### [HOW TO COMPLETE THIS TASK]
In the records below, find every line with the word "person" and copy it.
--- LISTED ENTRIES Enclosed Below ---
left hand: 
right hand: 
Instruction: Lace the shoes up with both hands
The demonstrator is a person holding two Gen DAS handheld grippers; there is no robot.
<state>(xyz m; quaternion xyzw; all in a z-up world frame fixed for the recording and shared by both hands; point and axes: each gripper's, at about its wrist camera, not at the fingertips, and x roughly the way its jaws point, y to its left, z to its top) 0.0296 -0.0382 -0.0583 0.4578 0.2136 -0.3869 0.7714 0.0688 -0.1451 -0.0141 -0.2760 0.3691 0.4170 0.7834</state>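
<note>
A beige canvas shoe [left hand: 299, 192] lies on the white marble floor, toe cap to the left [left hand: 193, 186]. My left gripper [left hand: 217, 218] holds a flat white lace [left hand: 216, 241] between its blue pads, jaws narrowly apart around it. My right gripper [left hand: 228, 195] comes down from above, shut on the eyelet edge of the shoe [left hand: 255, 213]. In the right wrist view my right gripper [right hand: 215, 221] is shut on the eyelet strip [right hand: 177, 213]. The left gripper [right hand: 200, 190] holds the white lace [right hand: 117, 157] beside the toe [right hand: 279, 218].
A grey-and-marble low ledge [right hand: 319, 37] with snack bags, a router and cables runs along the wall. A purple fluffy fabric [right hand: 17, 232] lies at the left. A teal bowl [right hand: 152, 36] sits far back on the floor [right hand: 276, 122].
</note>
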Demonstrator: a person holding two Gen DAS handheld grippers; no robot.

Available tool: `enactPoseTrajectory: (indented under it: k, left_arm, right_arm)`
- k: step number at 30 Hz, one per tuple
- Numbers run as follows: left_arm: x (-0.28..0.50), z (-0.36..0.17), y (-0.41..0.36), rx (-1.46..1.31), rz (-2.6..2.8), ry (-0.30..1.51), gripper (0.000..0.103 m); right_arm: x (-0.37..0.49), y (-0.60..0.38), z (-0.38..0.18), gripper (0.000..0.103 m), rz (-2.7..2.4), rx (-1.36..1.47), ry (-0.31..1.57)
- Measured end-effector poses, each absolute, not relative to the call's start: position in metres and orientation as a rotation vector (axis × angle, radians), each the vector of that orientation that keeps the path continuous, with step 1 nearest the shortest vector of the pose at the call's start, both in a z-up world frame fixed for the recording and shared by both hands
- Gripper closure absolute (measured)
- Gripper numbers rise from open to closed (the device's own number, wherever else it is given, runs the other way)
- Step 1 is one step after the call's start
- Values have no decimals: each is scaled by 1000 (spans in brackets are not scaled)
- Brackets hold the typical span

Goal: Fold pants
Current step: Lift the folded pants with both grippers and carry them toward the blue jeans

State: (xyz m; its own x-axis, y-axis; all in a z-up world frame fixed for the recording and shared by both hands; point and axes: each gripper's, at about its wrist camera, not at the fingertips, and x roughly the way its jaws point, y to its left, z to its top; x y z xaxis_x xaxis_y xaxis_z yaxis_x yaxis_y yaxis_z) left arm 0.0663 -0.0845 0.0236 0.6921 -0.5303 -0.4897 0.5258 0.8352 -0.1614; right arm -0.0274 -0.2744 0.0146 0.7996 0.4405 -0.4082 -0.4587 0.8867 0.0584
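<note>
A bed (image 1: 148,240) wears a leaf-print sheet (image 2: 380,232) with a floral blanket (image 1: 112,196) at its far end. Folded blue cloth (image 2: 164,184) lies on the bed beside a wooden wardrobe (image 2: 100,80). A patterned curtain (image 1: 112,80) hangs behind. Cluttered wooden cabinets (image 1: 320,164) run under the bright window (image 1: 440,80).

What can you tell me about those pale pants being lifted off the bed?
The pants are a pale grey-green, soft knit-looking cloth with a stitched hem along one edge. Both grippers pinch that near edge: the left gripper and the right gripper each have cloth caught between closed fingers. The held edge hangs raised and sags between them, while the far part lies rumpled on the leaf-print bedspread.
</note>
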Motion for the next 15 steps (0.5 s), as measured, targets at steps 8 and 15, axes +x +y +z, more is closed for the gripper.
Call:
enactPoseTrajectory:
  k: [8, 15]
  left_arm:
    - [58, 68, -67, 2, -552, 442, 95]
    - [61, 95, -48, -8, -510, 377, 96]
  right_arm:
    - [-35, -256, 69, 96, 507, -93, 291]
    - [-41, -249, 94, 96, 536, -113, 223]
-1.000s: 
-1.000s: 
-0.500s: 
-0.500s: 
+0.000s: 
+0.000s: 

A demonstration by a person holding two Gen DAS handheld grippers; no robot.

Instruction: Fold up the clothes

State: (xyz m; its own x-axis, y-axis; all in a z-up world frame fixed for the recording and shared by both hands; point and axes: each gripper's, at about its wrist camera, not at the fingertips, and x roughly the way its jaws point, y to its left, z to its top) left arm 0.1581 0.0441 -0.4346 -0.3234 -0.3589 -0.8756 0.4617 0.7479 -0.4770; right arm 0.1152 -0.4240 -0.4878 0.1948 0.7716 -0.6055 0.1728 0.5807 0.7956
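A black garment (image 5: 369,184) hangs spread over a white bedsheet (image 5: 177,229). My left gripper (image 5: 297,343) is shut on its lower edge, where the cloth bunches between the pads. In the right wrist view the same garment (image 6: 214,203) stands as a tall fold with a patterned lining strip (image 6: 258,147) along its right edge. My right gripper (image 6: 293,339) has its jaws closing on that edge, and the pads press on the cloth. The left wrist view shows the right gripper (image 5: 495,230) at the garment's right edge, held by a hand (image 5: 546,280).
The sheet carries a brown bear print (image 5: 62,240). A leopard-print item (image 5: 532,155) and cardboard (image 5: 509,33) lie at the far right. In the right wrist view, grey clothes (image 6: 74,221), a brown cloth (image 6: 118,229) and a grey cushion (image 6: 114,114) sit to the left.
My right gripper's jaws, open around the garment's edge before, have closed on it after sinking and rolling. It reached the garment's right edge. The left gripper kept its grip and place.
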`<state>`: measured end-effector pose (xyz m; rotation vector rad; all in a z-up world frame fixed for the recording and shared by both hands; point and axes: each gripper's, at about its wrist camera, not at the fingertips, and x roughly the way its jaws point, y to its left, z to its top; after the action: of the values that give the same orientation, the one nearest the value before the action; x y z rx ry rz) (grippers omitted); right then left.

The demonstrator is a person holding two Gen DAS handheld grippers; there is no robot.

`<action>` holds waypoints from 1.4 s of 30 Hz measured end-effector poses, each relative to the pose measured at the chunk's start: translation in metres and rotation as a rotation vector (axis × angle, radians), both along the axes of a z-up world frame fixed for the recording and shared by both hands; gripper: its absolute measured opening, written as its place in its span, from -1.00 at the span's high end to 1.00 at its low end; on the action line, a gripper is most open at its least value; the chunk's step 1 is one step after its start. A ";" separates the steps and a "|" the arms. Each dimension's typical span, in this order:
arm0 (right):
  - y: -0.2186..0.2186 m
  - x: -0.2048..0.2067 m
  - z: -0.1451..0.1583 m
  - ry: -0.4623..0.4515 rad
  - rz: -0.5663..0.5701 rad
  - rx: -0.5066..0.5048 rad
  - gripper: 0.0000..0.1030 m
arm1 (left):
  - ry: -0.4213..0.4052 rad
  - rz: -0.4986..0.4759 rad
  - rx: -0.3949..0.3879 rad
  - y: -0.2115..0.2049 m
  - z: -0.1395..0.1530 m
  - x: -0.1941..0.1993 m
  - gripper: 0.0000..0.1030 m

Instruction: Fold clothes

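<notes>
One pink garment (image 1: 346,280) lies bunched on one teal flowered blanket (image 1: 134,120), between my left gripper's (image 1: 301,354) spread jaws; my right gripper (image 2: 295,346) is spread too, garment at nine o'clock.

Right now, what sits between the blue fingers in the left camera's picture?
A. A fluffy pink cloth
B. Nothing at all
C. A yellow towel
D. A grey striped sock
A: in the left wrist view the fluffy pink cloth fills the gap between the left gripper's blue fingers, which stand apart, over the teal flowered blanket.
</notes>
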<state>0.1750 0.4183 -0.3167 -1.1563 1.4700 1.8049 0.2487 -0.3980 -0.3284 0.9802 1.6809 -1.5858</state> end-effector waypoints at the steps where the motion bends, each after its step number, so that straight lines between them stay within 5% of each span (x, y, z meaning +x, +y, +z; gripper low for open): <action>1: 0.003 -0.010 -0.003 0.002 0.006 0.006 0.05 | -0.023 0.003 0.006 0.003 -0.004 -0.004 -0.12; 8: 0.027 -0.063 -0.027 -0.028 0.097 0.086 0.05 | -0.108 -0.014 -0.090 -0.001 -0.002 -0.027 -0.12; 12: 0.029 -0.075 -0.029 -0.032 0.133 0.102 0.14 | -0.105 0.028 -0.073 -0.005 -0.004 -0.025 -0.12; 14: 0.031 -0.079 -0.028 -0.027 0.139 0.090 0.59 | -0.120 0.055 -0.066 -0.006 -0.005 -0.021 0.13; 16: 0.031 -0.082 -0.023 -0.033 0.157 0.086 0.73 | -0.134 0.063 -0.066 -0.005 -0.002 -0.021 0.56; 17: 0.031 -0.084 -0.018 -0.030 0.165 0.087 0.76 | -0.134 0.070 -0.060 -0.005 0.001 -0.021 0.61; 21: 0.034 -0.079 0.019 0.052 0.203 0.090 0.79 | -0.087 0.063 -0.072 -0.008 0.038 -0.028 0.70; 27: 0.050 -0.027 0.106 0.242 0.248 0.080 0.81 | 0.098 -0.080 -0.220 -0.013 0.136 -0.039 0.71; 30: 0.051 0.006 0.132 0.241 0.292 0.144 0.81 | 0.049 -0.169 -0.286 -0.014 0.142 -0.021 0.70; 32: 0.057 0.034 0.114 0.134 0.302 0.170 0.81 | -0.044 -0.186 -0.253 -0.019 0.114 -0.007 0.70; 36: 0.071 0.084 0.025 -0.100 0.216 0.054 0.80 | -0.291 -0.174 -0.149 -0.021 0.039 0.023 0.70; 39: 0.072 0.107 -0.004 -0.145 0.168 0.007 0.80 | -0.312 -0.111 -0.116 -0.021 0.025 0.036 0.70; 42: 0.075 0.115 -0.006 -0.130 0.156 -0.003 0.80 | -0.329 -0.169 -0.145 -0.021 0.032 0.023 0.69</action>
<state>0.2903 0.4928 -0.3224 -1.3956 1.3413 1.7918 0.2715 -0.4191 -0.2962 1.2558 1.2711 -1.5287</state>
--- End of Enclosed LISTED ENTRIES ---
### [TASK RESPONSE]
The demonstrator is a person holding two Gen DAS handheld grippers; there is no robot.
Demonstrator: a person holding two Gen DAS handheld grippers; no robot.
A demonstration by a person holding two Gen DAS handheld grippers; no robot.
The demonstrator is a person holding two Gen DAS handheld grippers; there is no robot.

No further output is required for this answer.